Edoardo Stoppa


2024

pdf
SLaCAD: A Spoken Language Corpus for Early Alzheimer’s Disease Detection
Shahla Farzana | Edoardo Stoppa | Alex Leow | Tamar Gollan | Raeanne Moore | David Salmon | Douglas Galasko | Erin Sundermann | Natalie Parde
Proceedings of the 2024 Joint International Conference on Computational Linguistics, Language Resources and Evaluation (LREC-COLING 2024)

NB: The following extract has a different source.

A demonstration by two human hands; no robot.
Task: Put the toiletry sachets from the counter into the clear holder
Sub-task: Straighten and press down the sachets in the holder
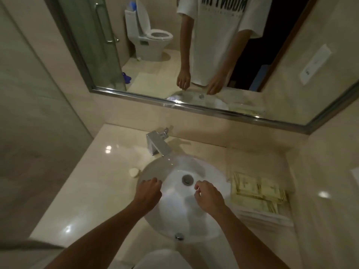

Identifying early markers of Alzheimer’s disease (AD) trajectory enables intervention in early disease stages when our currently-available interventions are most likely to be beneficial. Research has shown that alterations in speech, as well as linguistic and semantic deviations in spontaneous conversation detected using natural language processing, manifest early in AD prior to some other observed cognitive deficits. Recent studies show that cerebrospinal fluid (CSF) levels serve as useful early biomarkers for identifying early AD, but CSF biomarkers are challenging to collect. A simpler alternative that has seen very rapid development is based on the use of plasma biomarkers as a blood draw is minimally invasive. Associating verbal and nonverbal characteristics from speech data with CSF and plasma biomarkers may open the door to less invasive, more efficient methods for early AD detection. We present SLaCAD, a new dataset to facilitate this process. We describe our data collection procedures, analyze the resulting corpus, and present preliminary findings that relate measures extracted from the audio and transcribed text to clinical diagnoses, CSF levels, and plasma biomarkers. Our findings demonstrate the feasibility of this and indicate that the collected data can be used to improve assessments of early AD.